The net increase in stockholder's equity as a result of the SFAS No. 115
adjustment from December 31, 1999, to September 30, 2000, was $141,793.
NOTE 4 - BORROWED FUNDS
In January 1998, the Bank obtained a $1 million loan from the Federal Home Loan
Bank. The note requires monthly interest payments at an interest rate of 5.72
percent, and matures on January 13, 2003. The note is secured by specifically
identified single family first mortgage loans.
In June 2000, the Company obtained a $1 million loan from Gilmer County Bank.
The proceeds of this note were used to inject additional capital in the Bank.

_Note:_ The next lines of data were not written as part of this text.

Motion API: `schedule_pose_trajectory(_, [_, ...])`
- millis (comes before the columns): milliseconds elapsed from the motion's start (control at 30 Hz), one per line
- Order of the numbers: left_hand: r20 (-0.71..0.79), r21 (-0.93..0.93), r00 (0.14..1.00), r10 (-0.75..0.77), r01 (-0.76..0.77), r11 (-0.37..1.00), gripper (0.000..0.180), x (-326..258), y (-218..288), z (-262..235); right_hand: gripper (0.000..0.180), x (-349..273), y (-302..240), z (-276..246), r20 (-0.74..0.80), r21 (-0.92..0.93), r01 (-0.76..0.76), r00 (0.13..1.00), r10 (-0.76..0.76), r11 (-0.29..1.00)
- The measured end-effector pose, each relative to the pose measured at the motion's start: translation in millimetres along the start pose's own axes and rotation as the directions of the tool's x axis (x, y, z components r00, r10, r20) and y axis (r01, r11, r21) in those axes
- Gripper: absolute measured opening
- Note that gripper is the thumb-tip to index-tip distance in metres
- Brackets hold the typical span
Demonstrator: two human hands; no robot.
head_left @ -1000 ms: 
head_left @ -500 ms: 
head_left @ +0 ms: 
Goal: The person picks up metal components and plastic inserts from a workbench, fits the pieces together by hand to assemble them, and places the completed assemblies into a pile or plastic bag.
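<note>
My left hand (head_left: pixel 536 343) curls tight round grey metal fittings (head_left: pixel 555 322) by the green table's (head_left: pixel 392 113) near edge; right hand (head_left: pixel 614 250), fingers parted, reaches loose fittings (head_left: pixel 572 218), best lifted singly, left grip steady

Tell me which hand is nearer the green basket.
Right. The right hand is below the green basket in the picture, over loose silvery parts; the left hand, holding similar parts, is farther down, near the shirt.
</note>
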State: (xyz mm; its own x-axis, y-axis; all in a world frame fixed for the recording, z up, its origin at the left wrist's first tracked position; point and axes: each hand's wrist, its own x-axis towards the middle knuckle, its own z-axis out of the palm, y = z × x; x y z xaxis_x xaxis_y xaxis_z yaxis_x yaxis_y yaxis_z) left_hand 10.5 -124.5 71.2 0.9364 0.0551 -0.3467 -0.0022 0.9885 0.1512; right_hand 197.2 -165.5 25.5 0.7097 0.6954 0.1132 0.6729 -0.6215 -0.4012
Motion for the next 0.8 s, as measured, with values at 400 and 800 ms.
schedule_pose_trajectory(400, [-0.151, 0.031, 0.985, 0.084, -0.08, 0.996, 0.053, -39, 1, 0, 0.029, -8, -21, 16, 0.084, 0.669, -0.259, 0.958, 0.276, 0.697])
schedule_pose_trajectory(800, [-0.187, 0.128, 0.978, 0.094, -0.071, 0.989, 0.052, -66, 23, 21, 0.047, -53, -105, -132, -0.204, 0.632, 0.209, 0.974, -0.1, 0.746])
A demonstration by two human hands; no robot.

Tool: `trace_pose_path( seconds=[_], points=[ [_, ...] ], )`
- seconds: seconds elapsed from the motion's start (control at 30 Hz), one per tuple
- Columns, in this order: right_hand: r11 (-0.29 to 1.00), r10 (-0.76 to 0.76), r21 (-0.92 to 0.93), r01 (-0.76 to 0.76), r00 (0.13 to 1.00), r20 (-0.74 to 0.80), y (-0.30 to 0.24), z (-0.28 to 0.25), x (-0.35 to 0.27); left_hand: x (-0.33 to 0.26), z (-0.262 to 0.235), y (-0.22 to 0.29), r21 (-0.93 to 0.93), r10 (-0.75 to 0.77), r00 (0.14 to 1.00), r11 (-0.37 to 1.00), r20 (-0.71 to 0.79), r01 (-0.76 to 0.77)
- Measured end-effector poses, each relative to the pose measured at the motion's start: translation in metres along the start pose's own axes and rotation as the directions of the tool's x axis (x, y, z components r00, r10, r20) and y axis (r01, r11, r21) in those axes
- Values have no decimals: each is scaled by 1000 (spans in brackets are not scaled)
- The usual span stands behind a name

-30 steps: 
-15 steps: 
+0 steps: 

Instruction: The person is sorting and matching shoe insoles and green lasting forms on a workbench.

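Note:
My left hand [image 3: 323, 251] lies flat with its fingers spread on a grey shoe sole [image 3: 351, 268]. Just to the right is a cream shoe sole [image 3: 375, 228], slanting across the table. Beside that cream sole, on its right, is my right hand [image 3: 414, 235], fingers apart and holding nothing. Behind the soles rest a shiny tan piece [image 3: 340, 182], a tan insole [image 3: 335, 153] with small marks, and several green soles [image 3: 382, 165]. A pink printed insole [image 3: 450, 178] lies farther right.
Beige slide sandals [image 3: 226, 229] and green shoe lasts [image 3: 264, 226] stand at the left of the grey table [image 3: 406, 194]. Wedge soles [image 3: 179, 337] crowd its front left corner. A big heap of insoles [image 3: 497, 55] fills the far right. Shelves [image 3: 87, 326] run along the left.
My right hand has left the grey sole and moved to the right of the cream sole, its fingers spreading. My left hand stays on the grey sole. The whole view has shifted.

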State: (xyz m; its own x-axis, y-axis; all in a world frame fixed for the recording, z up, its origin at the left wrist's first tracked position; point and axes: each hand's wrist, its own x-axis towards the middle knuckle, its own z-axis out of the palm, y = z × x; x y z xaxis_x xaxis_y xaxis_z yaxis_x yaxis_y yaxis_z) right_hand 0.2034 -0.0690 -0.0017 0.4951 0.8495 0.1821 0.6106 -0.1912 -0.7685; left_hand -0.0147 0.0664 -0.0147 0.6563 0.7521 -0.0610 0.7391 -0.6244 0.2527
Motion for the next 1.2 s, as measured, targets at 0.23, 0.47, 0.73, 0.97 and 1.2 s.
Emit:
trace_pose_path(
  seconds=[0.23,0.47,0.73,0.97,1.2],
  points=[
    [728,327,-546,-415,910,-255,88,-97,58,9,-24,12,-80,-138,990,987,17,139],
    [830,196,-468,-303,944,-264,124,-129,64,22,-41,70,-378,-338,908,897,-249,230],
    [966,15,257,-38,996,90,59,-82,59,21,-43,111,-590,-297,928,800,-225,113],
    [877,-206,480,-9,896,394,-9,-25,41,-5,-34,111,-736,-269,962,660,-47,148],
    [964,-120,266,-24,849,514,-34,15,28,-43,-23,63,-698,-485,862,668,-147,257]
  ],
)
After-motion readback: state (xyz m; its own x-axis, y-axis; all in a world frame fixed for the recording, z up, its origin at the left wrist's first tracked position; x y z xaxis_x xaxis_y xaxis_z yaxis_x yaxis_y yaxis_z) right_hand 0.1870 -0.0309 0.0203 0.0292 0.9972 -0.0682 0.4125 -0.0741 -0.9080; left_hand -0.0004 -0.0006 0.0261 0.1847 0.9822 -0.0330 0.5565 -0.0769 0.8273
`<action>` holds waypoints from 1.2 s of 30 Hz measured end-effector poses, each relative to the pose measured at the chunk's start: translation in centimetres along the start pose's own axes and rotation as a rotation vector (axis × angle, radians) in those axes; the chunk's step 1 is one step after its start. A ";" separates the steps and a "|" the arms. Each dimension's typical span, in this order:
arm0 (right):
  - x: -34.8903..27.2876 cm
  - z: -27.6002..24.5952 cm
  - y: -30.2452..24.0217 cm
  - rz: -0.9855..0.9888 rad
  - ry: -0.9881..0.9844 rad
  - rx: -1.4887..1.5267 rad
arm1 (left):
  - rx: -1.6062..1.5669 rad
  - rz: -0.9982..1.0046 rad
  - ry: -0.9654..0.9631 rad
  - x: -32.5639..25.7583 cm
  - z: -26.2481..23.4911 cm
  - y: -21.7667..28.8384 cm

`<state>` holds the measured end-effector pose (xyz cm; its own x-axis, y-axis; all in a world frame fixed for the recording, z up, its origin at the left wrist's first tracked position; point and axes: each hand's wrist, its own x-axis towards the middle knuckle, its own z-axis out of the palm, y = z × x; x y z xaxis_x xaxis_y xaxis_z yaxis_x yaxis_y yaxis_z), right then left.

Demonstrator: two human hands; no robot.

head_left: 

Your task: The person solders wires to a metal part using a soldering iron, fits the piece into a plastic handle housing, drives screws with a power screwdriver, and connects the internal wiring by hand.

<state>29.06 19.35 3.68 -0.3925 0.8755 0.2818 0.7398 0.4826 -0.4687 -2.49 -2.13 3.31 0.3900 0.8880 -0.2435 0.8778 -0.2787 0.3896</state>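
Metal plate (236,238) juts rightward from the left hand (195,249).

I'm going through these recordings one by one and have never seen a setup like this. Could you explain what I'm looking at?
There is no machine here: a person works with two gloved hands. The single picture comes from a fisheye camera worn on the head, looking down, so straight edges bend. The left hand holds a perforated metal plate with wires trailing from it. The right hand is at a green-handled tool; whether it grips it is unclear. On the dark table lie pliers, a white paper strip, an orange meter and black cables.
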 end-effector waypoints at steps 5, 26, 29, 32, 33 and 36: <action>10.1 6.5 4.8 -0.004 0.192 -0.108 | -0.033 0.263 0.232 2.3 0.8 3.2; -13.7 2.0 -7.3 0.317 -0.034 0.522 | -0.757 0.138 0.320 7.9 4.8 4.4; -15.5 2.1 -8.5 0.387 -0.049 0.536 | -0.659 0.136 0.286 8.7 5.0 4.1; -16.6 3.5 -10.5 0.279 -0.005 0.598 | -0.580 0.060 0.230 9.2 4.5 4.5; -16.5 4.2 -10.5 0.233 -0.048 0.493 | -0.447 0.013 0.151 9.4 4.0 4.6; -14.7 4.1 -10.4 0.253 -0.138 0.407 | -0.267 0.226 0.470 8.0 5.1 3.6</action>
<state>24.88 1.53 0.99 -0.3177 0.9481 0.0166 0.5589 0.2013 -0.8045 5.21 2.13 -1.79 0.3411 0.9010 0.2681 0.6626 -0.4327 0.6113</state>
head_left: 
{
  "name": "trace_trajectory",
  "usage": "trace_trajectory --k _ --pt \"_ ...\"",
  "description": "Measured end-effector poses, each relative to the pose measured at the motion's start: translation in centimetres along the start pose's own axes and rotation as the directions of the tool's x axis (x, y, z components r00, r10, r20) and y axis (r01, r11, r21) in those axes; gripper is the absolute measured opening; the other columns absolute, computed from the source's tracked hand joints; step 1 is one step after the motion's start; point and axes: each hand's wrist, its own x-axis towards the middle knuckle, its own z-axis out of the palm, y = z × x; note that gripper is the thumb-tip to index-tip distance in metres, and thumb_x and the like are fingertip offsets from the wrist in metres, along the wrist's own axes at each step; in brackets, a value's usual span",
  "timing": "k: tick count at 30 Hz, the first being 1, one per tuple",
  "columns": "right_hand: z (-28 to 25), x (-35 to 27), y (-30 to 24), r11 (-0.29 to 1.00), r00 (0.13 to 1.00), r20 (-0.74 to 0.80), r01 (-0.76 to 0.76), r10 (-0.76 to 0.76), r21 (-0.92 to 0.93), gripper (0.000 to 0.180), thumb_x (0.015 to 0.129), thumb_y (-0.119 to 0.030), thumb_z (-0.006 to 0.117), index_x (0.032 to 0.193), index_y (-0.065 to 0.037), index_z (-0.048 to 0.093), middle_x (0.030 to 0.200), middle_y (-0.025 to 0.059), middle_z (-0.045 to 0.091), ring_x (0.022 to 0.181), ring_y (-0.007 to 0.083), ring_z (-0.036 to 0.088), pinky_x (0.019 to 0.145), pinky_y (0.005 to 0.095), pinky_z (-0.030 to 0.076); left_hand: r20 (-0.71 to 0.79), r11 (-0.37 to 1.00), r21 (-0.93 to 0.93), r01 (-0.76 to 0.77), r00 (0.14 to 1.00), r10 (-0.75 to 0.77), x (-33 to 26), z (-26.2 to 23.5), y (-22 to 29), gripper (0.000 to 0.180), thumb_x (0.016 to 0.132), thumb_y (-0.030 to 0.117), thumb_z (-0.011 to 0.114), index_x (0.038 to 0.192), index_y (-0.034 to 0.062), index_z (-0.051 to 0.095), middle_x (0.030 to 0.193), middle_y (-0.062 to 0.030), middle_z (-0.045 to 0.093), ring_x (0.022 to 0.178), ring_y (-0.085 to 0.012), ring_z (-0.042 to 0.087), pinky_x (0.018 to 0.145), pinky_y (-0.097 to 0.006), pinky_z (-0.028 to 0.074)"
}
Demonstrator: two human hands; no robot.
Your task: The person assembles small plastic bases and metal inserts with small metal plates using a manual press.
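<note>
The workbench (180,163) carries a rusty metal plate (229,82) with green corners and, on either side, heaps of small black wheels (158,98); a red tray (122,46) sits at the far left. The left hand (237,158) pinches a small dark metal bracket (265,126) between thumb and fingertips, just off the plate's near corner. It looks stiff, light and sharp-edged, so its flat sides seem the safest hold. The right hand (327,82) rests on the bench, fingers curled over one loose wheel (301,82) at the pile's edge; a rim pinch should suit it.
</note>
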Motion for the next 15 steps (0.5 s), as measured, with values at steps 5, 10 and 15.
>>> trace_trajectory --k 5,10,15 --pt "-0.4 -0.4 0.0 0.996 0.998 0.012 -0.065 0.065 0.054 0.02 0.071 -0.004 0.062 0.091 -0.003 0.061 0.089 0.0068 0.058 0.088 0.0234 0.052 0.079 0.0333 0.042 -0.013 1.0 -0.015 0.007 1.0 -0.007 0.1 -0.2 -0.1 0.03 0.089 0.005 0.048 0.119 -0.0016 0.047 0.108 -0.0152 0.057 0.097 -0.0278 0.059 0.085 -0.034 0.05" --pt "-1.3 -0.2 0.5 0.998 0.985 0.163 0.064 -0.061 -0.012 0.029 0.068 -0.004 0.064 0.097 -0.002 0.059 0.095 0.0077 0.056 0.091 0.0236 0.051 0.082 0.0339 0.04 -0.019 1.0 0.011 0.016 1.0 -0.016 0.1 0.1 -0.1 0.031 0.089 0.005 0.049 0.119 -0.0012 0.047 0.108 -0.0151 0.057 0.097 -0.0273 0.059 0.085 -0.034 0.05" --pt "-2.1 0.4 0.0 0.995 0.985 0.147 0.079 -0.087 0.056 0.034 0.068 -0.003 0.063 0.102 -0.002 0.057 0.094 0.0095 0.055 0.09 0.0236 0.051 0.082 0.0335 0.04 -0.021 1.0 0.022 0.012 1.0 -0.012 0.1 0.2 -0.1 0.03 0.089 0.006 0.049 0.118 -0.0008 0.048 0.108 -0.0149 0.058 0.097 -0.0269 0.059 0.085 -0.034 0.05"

This note requires quarterly interest payments at the prime interest rate less
one-half percent. Principal is due in full on September 20, 2002. The note is
secured by 600,000 shares of Gateway Bank & Trust common stock.
In September 2000, the Bank obtained an additional $1 million loan from the
Federal Home Loan Bank. The note requires monthly interest payments at an
interest rate of 6.09 percent, and matures on September 15, 2010. The note is
secured by specifically-identified single family first mortgage loans.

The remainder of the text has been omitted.